You are viewing a plain text version of this content. The canonical link for it is here.

Posted to user@spark.apache.org by Debasish Das <de...@gmail.com> on 2014/04/05 02:52:36 UTC

Heartbeat exceeds

Hi,

In my ALS runs I am noticing messages that complain about heart beats:

14/04/04 20:43:09 WARN BlockManagerMasterActor: Removing BlockManager
BlockManagerId(17, machine1, 53419, 0) with no recent heart beats: 48476ms
exceeds 45000ms
14/04/04 20:43:09 WARN BlockManagerMasterActor: Removing BlockManager
BlockManagerId(12, machine2, 60714, 0) with no recent heart beats: 45328ms
exceeds 45000ms
14/04/04 20:43:09 WARN BlockManagerMasterActor: Removing BlockManager
BlockManagerId(19, machine3, 39496, 0) with no recent heart beats: 53259ms
exceeds 45000ms

Is this some issue with the underlying jvm over which akka is run ? Can I
increase the heartbeat somehow to get these messages resolved ?

Any more insight about the possible cause for the heartbeat will be
helpful...

It tried to re-run the job but it ultimately failed...

Also I am noticing negative numbers in the stage duration:




Any insights into the problem will be very helpful...

Thanks.
Deb

Re: Heartbeat exceeds

Posted by Debasish Das <de...@gmail.com>.

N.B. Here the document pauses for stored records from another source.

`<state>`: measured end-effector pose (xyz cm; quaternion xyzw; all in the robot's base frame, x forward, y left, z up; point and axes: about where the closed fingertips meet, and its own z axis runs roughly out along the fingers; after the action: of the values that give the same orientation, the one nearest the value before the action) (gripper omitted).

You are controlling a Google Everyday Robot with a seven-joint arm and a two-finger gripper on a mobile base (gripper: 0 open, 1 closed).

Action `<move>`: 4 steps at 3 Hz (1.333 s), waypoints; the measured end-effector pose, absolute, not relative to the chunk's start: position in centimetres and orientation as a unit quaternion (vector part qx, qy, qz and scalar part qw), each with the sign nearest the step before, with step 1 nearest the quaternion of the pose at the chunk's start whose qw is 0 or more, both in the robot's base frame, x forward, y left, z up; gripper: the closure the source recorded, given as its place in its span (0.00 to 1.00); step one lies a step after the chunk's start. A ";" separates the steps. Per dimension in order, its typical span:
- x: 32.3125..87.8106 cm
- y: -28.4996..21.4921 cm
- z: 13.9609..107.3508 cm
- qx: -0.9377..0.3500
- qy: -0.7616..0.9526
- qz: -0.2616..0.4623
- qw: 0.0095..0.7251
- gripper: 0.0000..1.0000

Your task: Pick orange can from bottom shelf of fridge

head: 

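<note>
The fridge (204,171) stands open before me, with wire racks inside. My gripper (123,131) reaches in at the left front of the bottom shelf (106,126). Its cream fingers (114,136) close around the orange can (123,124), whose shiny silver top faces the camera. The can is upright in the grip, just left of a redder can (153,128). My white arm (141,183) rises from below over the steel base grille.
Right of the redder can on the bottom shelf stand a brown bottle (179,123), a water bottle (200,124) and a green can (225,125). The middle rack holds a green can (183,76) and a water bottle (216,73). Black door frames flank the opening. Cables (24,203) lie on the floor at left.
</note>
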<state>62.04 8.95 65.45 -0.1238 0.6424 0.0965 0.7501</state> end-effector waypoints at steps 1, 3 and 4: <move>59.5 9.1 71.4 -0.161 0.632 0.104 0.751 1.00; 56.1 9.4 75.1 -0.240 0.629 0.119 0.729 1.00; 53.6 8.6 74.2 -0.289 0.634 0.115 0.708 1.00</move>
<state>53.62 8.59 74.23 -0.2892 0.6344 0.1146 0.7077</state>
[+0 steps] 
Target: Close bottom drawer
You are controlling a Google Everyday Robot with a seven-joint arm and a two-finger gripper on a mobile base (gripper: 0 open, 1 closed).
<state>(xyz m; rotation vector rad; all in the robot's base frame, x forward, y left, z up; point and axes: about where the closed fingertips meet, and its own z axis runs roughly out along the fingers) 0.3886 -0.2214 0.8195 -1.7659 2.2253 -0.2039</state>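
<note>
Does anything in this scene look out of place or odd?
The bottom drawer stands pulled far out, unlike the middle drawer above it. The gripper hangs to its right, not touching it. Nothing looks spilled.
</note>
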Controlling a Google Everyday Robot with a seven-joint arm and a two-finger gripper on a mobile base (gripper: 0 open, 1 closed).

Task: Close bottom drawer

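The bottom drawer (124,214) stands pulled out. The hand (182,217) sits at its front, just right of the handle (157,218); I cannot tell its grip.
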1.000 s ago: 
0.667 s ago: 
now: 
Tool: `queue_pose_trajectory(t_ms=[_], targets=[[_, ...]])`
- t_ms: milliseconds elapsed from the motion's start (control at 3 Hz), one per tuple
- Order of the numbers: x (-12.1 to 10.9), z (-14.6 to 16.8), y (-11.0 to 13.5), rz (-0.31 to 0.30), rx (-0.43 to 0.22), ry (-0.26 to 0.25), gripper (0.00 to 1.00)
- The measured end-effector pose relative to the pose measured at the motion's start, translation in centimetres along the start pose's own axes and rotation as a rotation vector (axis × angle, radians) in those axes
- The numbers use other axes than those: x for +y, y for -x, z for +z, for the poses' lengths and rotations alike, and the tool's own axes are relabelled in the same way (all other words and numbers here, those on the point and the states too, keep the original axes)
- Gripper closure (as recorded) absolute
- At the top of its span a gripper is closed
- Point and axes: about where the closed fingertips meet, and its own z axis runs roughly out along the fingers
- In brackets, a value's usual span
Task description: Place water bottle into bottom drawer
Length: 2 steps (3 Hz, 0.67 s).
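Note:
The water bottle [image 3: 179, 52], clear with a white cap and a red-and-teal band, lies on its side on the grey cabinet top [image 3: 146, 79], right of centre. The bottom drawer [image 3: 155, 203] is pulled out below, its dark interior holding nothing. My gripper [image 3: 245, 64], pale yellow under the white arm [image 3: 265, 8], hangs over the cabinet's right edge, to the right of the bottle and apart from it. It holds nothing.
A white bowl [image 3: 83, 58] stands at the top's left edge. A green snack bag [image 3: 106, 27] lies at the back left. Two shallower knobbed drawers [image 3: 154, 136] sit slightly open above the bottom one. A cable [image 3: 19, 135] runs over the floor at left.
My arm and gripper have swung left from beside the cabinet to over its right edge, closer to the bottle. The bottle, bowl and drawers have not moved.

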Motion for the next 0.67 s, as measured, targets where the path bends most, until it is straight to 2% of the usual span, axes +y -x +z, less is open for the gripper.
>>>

@patrick I think there is a bug...when this timeout happens then suddenly I
see some negative ms numbers in spark ui....I tried to send a pic showing
the negative ms numbers but it was rejected by mailing list...I will send
it your gmail...

>From the archive I saw some more suggestions:

>>

It seems that these tuning have solved the problem (in spark-env.sh):

export SPARK_DAEMON_JAVA_OPTS="-Dspark.worker.timeout=600
-Dspark.akka.timeout=200 -Dspark.shuffle.consolidateFiles=true"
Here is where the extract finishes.